Comment by seadan83

14 hours ago

Could you explicitly explain that second question, regarding how we would experience a large scale extinction event from a different timeline?

I'm also curious about this assumption: "It's the assumption that in our world, a machine civilization is an almost certain end"

Let's say machine civilization is an intractable problem, NP complete, requires a million fold difficulty more than the travelling salesman problem - it might not be a good assumption. We are assuming therefore that the compute power will grow enough to solve the required problem. It's also a question too what a machine civilization would look like. Might it decide to just power itself off one day (or accidently?).

The Fermi paradox relies on some assumptions (I'm pulling these from wikipedia):

- Some of these civilizations may have developed interstellar travel, a step that humans are investigating.[12]
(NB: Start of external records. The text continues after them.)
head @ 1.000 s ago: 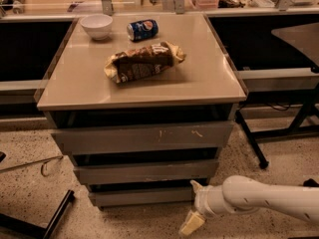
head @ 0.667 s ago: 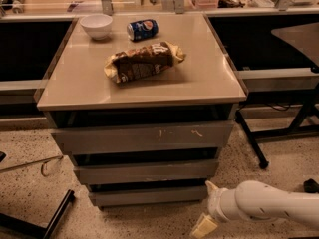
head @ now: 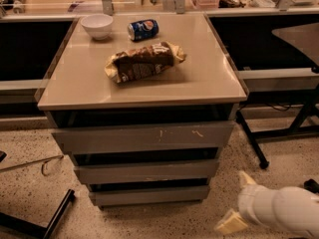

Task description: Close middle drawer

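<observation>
The middle drawer (head: 147, 172) is sitting in the grey cabinet (head: 139, 101) between the scratched upper front (head: 144, 137) and the narrow bottom front (head: 149, 195). Its plain face is running left to right across nearly the whole width. The gripper (head: 232, 201) is hovering low at the right, just off the cabinet's right corner, so the drawer face is lying up and to the left of the jaws. The jaws are standing spread, grasping nothing, tips pointing leftward. The white arm (head: 284, 210) is reaching in from the lower right, forearm roughly level above the speckled floor (head: 149, 223); a push is likely calling for it to square up before the face first
</observation>
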`<act>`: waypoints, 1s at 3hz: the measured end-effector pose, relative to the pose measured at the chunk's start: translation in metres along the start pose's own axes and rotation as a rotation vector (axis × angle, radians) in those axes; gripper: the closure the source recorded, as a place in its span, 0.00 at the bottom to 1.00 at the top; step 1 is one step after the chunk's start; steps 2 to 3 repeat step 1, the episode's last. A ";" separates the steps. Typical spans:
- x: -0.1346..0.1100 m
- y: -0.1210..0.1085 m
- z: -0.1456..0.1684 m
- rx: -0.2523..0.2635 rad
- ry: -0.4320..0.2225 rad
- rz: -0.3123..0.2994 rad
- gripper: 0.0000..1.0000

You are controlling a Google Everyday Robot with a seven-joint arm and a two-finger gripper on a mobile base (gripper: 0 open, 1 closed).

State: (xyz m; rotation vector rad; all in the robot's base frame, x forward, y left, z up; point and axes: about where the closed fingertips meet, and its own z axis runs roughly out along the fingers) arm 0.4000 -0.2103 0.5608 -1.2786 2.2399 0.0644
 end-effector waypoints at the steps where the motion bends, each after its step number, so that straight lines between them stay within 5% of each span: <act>1: 0.023 -0.015 -0.040 0.086 0.008 0.041 0.00; 3: 0.023 -0.015 -0.040 0.086 0.008 0.041 0.00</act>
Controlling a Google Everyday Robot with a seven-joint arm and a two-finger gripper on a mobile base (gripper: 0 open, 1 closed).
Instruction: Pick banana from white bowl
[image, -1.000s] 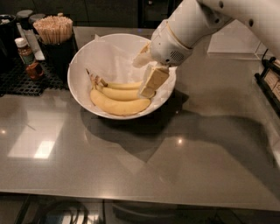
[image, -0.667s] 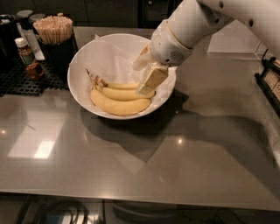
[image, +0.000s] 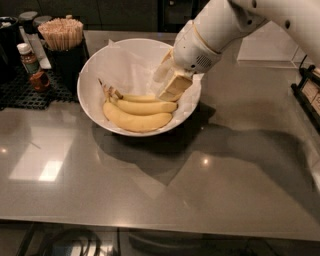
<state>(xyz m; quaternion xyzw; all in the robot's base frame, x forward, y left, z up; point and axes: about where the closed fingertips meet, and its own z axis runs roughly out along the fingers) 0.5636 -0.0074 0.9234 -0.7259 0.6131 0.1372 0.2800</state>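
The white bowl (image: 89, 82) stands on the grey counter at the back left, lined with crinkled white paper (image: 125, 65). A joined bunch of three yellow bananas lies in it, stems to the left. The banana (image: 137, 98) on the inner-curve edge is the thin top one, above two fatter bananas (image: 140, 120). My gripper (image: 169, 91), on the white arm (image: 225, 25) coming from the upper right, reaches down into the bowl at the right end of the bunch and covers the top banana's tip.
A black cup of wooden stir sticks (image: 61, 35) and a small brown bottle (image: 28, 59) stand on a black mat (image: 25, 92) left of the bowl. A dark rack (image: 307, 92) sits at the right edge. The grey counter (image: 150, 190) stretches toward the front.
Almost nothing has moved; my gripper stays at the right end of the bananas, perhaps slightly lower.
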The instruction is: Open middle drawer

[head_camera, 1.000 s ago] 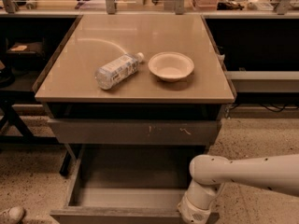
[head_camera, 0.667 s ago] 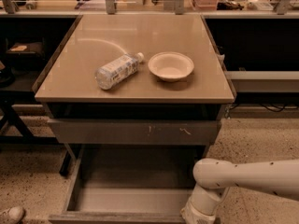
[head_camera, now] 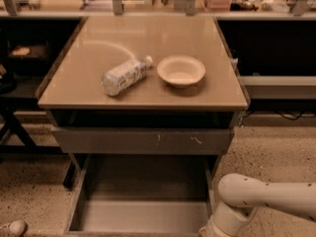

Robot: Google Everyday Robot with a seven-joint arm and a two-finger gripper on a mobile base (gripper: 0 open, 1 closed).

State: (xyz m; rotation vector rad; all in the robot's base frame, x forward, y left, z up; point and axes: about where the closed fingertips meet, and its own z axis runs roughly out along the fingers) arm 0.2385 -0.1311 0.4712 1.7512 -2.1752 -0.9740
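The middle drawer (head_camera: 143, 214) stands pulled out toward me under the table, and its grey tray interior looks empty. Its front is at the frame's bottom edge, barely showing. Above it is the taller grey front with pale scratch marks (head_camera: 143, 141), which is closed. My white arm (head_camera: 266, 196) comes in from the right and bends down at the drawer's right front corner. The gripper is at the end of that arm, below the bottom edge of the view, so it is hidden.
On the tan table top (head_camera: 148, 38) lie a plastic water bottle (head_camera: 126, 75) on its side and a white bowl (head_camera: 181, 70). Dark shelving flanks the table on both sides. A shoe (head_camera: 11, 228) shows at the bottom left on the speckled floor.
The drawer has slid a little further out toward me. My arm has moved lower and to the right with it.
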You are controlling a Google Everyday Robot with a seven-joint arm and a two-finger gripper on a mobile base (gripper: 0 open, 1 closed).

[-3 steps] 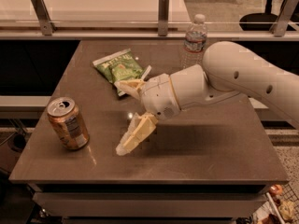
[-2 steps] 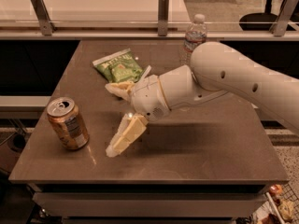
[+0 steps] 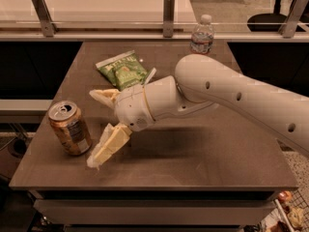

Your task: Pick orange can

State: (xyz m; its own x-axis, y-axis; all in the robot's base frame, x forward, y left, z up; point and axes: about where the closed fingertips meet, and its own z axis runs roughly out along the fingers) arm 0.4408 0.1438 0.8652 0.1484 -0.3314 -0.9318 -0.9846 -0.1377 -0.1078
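Observation:
The orange can (image 3: 70,127) stands upright near the front left corner of the brown table (image 3: 203,163), silver pull-tab top up, white label panel on its right side. My gripper (image 3: 95,127) is open just right of the can, at its height. One cream finger (image 3: 107,145) points down-left toward the table close to the can's base. The other finger (image 3: 104,96) sticks out to the left above and behind the can. Nothing is held between them. The white arm reaches in from the right.
A green chip bag (image 3: 122,70) lies flat behind the gripper, mid-left on the table. A clear plastic water bottle (image 3: 202,35) stands at the table's far edge. A white counter with metal posts (image 3: 168,7) runs behind the table.
My gripper has moved left toward the orange can, its lower finger now close to the can's side. The can, bag and bottle have not moved.

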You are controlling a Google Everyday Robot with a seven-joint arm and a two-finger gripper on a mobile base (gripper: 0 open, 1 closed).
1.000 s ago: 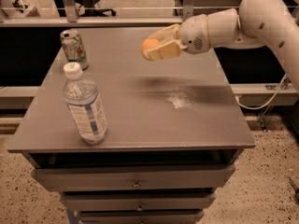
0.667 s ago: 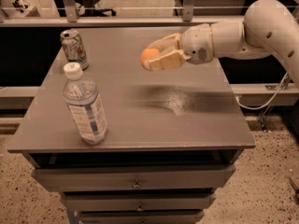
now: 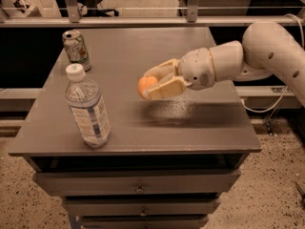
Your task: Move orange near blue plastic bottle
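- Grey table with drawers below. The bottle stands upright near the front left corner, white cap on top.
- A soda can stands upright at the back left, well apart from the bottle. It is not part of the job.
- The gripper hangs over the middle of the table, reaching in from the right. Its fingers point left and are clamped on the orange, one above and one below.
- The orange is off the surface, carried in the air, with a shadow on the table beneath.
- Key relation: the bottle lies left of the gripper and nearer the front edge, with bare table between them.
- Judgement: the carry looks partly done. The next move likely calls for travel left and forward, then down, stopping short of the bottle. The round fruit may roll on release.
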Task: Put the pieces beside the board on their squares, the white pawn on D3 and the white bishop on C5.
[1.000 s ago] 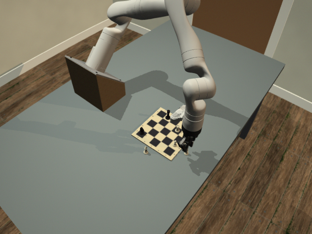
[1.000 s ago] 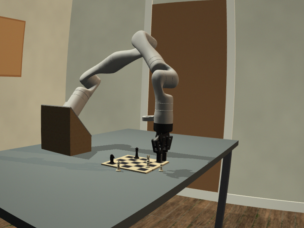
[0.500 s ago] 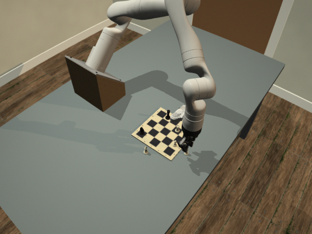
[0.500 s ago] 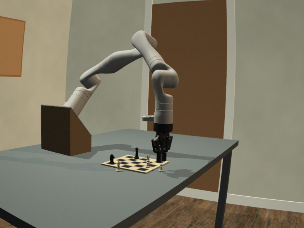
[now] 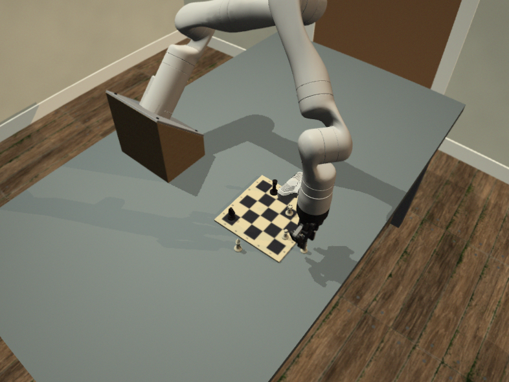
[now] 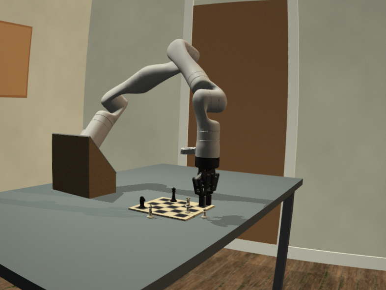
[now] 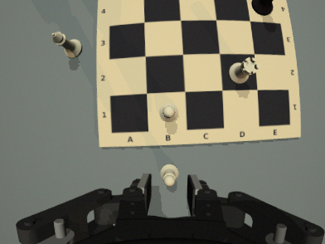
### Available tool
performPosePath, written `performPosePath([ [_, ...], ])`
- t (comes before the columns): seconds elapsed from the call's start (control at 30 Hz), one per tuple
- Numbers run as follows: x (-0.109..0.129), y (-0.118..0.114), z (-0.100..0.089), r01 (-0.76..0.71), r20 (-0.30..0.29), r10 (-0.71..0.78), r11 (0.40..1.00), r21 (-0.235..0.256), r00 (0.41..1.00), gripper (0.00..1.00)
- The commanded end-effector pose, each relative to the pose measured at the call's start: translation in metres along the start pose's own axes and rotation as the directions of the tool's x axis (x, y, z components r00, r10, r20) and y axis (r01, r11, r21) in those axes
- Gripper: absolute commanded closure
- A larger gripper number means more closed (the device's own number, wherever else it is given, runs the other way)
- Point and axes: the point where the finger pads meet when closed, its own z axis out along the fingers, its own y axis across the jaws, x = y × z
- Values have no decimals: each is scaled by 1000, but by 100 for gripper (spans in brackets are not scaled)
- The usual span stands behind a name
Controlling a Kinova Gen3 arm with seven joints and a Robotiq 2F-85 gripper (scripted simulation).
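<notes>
a: when you look from the wrist, where is the white pawn (image 7: 169, 174)?

b: it stands upright on the grey table (image 5: 123, 267), just beside the board (image 7: 201, 72), near the edge under the letters b and c. the gripper (image 7: 168, 185) is low around it, one finger on each side.

a: do the fingers press it?

b: no. they are partly apart, and a narrow gap shows on both sides of the pawn, so nothing is clamped.

a: and the white bishop (image 7: 68, 44)?

b: also off the board, on the table beside the side of column a, about at row 3, well apart from the gripper.

a: what stands on the board?

b: a second white pawn (image 7: 169, 112) on b1, a white piece with a crown (image 7: 242, 70) on d2, and two black pieces at the far corners, all upright.
</notes>
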Motion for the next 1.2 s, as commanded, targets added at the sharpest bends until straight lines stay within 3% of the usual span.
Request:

- Even at the slow pace of envisioned interstellar travel, the Milky Way galaxy could be completely traversed in a few million years.[13]

- Since many of the Sun-like stars are billions of years older than the Sun, the Earth should have already been visited by extraterrestrial civilizations, or at least their probes.[14]

These assumptions could readily not hold up. Perhaps interstellar travel is actually impossible. Or, it's not feasible. If it takes a million years to travel to the nearest star, let alone one that is inhabited - why do it? We would really have to assume a machine civilization at that point - which leads to another assumption that machines would care and/or be motivated enough to explore.

The last assumption, perhaps Earth was visited by a probe, but just 200 years ago. Even today, we don't detect nearly all asteroids, let alone something that might be relatively small. The assumption that we have not detected a visitation from another species is a pretty big assumption too.